Mayor Jerry Abramson encouraged families who might be receiving new computers, televisions or video game systems for the holidays to recycle outdated electronics through CyberCycle, the city’s electronics recycling program. Toxic elements will be removed and reusable materials will be reclaimed for use in items such as fiberglass and insulated wiring.

“The latest and greatest electronics are always popular gifts during this time of year,” Abramson said. “As you replace the old with the new, don’t forget how easy it is to keep tons of waste out of our landfills with our E-scrap recycling program.”

Louisville was the first city in Kentucky to offer electronic recycling for residents and was the first to accept televisions for recycling on a year-round basis. Residents may drop off many kinds of electronic items at CyberCycle, including stereos, DVD players, scanners, printers, cameras, gaming systems, fax machines and cell phones. The program saves landfill costs and keeps harmful chemicals such as cadmium, lead, mercury and chromium from being deposited in the landfill.

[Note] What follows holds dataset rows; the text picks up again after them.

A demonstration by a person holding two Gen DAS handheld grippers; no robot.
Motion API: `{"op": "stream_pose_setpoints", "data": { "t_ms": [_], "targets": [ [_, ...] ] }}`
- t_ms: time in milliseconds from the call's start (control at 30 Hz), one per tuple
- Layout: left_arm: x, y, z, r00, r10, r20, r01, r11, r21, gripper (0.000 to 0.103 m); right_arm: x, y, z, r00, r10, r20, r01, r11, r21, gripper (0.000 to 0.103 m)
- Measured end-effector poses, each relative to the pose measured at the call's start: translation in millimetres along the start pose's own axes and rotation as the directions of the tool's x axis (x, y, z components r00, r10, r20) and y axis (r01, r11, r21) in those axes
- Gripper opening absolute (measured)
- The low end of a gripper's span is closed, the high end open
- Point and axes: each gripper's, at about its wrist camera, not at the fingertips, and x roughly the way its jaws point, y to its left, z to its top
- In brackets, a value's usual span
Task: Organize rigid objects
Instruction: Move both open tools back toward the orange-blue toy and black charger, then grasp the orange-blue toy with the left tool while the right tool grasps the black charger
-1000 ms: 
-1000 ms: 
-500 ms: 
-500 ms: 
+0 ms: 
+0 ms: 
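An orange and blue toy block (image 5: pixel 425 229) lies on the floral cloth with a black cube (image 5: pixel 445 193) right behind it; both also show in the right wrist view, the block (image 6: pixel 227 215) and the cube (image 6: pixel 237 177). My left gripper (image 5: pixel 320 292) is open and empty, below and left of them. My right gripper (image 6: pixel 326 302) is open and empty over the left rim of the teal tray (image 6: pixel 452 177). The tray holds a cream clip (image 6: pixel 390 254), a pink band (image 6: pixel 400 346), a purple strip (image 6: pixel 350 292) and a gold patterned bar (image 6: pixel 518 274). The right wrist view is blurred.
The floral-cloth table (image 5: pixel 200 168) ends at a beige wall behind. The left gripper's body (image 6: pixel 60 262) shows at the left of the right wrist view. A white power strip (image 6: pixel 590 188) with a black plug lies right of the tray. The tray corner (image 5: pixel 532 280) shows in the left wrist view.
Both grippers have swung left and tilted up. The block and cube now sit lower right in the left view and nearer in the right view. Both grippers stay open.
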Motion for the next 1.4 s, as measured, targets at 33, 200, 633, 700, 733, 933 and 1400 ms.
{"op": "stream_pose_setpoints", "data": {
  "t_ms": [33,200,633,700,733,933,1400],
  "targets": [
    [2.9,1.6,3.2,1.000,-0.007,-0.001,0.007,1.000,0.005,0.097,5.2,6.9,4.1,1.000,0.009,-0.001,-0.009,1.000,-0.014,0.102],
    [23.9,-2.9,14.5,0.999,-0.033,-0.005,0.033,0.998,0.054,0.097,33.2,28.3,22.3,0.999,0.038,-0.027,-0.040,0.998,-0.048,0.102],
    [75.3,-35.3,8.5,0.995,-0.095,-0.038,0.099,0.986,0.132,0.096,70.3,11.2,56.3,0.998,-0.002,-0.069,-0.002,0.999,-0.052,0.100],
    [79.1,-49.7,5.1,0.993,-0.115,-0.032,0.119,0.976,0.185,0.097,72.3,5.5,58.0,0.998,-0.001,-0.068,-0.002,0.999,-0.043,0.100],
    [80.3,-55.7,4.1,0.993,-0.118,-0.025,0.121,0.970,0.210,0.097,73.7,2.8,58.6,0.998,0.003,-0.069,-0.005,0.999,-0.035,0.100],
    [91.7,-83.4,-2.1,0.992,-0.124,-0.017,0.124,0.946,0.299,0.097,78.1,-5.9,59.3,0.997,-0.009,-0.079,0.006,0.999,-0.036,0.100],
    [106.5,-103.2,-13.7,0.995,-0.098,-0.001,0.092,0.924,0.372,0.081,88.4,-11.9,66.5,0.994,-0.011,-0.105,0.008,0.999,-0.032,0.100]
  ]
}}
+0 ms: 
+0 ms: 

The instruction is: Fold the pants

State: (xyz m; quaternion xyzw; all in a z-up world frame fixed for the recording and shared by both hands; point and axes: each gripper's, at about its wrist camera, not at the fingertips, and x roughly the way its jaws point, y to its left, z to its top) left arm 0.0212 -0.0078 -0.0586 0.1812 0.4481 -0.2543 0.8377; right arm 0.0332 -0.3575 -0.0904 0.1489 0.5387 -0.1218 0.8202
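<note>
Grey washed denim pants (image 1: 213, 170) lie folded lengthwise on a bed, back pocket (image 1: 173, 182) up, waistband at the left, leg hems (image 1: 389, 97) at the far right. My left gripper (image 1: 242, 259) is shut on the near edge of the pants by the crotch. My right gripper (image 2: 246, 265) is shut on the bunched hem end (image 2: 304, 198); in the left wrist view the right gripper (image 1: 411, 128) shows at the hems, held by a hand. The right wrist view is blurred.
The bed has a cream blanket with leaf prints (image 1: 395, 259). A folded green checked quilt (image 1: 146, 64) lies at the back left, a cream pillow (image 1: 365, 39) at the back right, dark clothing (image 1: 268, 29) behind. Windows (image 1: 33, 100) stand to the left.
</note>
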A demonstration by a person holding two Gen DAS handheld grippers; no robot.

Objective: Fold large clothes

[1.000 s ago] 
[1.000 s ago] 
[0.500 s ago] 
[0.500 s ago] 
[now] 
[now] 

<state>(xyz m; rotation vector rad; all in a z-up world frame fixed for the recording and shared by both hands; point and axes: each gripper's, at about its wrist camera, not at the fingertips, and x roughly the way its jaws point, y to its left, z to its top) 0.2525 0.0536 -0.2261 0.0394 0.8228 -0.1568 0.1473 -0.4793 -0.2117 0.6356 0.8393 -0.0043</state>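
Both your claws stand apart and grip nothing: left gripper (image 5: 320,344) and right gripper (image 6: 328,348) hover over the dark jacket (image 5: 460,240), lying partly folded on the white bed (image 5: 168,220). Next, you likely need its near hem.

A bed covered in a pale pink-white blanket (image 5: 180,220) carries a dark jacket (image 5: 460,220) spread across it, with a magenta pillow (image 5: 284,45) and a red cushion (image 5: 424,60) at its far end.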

Louisville Metro residents can recycle up to three electronic items per visit at no charge. Items can be dropped off at the Louisville Metro Waste Reduction Center, 636 Meriwether Avenue, Tuesdays through Fridays 8 a.m. to 5 p.m., and Saturdays 8 a.m. to 3 p.m.

Electronic equipment from businesses and nonprofit groups are accepted by appointment only. Businesses will be charged 30 cents per pound and nonprofit organizations will be charged 15 cents per pound. These fees will help defray program costs related to shipping and proper disposal.